- DIRECTIONS FOR THIS TASK -
Retype each record exactly.

......

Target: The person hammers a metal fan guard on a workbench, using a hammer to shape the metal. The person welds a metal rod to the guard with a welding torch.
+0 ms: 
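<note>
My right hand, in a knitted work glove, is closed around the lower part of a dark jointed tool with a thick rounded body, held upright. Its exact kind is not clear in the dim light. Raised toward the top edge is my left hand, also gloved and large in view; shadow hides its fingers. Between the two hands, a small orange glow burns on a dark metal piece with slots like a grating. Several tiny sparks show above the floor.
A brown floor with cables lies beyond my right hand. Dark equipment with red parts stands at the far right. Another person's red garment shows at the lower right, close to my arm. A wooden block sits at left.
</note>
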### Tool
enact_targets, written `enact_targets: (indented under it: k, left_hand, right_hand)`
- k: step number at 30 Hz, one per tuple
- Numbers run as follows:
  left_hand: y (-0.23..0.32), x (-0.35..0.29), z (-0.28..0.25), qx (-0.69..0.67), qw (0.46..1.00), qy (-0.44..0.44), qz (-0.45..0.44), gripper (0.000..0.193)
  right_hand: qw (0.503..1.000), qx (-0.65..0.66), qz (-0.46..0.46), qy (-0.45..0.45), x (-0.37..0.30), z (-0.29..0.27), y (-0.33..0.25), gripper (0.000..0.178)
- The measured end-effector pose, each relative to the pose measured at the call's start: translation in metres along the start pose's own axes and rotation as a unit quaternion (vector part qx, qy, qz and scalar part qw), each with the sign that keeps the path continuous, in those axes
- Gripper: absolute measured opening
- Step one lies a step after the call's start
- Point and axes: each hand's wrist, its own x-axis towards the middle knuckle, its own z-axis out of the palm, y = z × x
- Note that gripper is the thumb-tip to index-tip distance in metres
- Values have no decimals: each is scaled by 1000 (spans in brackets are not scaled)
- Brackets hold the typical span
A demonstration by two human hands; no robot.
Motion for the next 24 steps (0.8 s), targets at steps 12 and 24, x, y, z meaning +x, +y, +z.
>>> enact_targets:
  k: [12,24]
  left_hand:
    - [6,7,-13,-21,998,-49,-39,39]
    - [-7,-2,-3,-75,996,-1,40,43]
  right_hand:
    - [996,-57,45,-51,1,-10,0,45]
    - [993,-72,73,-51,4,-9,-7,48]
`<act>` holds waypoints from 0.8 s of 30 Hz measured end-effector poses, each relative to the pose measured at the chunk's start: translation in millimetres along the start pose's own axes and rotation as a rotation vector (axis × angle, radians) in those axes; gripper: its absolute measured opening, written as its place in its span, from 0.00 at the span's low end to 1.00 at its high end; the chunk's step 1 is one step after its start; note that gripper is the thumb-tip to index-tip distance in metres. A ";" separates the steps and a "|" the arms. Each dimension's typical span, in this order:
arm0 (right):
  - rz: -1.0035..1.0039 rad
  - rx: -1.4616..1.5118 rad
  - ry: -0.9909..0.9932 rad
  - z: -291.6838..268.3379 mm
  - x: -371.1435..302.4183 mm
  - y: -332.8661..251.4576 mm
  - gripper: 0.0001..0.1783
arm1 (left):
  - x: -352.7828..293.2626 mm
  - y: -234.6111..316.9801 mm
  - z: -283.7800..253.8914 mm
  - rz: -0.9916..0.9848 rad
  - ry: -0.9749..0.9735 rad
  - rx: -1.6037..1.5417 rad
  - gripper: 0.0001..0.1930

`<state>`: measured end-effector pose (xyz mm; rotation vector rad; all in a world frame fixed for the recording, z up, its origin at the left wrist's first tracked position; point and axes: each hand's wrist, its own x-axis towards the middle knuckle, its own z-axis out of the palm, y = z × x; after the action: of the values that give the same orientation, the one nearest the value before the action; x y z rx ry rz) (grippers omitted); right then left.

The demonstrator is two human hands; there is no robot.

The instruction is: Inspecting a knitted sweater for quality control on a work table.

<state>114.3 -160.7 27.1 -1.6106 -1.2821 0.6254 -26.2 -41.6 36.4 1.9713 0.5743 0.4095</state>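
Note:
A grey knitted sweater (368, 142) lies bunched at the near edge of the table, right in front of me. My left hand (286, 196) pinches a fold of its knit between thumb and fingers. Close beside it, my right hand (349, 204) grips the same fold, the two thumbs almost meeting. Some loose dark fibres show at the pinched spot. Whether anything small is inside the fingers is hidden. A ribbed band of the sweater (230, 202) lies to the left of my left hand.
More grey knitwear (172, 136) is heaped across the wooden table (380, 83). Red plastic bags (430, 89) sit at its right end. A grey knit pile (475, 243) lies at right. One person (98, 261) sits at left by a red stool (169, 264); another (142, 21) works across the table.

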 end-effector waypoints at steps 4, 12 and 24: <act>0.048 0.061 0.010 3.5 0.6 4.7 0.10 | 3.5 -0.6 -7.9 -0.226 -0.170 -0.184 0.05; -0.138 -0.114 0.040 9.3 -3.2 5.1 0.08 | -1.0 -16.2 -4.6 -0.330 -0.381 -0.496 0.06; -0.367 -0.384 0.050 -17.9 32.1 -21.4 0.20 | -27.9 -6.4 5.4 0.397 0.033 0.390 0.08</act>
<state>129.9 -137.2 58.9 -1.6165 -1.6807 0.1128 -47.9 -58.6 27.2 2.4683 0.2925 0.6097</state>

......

- ANSWER BOX -
Target: The person hammers a metal fan guard on a workbench, using a hammer to shape the metal. The person welds a metal rod to the guard with a welding torch.
+0 ms: 
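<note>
My right hand, in a knitted work glove, is closed around the lower part of a dark jointed tool with a thick rounded body, held upright. Its exact kind is not clear in the dim light. Raised toward the top edge is my left hand, also gloved and large in view; shadow hides its fingers. Between the two hands, a small orange glow burns on a dark metal piece with slots like a grating. Several tiny sparks show above the floor.
A brown floor with cables lies beyond my right hand. Dark equipment with red parts stands at the far right. Another person's red garment shows at the lower right, close to my arm. A wooden block sits at left.
</note>
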### Tool
enact_targets, written `enact_targets: (indented under it: k, left_hand, right_hand)`
- k: step number at 30 Hz, one per tuple
- Numbers run as follows:
  left_hand: y (-0.23..0.32), x (-0.35..0.29), z (-0.28..0.25), qx (-0.69..0.67), qw (0.46..1.00), qy (-0.44..0.44), qz (-0.45..0.44), gripper (0.000..0.193)
  right_hand: qw (0.503..1.000), qx (-0.65..0.66), qz (-0.46..0.46), qy (-0.45..0.45), x (-0.37..0.30), z (-0.29..0.27), y (-0.33..0.25), gripper (0.000..0.178)
- The measured end-effector pose, each relative to the pose measured at the call's start: translation in metres along the start pose's own axes and rotation as a unit quaternion (vector part qx, qy, qz and scalar part qw), each with the sign that keeps the path continuous, in those axes
- Gripper: absolute measured opening
- Step one lies a step after the call's start
- Point and axes: each hand's wrist, its own x-axis towards the middle knuckle, its own z-axis out of the palm, y = z × x
- Note that gripper is the thumb-tip to index-tip distance in metres
- Values have no decimals: each is scaled by 1000 (spans in brackets are not scaled)
- Brackets hold the typical span
A demonstration by two human hands; no robot.
Motion for the next 24 steps (0.8 s), targets at steps 12 and 24, x, y, z meaning +x, +y, +z.
>>> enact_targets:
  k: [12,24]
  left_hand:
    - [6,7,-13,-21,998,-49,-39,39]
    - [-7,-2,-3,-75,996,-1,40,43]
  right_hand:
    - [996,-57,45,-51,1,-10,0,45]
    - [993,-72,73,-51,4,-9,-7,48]
`<act>` holds waypoints from 0.8 s of 30 Hz measured end-effector poses, each relative to the pose measured at the chunk's start: translation in millimetres along the start pose's own axes and rotation as a rotation vector (axis × angle, radians) in those axes; gripper: its absolute measured opening, written as its place in its span, from 0.00 at the span's low end to 1.00 at its high end; the chunk's step 1 is one step after its start; note that gripper is the thumb-tip to index-tip distance in metres. A ";" separates the steps and a "|" the arms. Each dimension's typical span, in this order:
arm0 (right):
  - rz: -1.0035..1.0039 rad
  - rx: -1.4616..1.5118 rad
  - ry: -0.9909..0.9932 rad
  - z: -291.6838..268.3379 mm
  - x: -371.1435..302.4183 mm
  - y: -332.8661..251.4576 mm
  - gripper: 0.0001..0.1783
arm1 (left):
  - x: -352.7828..293.2626 mm
  - y: -234.6111..316.9801 mm
  - z: -283.7800..253.8914 mm
  - rz: -0.9916..0.9848 rad
  - ry: -0.9749..0.9735 rad
  - rx: -1.6037..1.5417 rad
  - gripper: 0.0001..0.1930

`<state>`: measured end-effector pose (xyz mm; rotation vector rad; all in a world frame fixed for the recording, z up, its origin at the left wrist's first tracked position; point and axes: each hand's wrist, its own x-axis towards the middle knuckle, its own z-axis out of the palm, y = z × x; after the action: of the values that give the same orientation, the one nearest the value before the action; x y z rx ry rz) (grippers omitted); right then left.

The demonstrator is two human hands; there is no robot.

The instruction is: Inspecting a knitted sweater for quality control on a work table.

<state>114.3 -160.7 27.1 -1.6106 -1.2821 0.6254 -26.2 -41.6 36.4 1.9713 0.5743 0.4095</state>
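Note:
A grey knitted sweater (368, 142) lies bunched at the near edge of the table, right in front of me. My left hand (286, 196) pinches a fold of its knit between thumb and fingers. Close beside it, my right hand (349, 204) grips the same fold, the two thumbs almost meeting. Some loose dark fibres show at the pinched spot. Whether anything small is inside the fingers is hidden. A ribbed band of the sweater (230, 202) lies to the left of my left hand.
More grey knitwear (172, 136) is heaped across the wooden table (380, 83). Red plastic bags (430, 89) sit at its right end. A grey knit pile (475, 243) lies at right. One person (98, 261) sits at left by a red stool (169, 264); another (142, 21) works across the table.
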
 end-effector waypoints at steps 4, 12 and 24: <act>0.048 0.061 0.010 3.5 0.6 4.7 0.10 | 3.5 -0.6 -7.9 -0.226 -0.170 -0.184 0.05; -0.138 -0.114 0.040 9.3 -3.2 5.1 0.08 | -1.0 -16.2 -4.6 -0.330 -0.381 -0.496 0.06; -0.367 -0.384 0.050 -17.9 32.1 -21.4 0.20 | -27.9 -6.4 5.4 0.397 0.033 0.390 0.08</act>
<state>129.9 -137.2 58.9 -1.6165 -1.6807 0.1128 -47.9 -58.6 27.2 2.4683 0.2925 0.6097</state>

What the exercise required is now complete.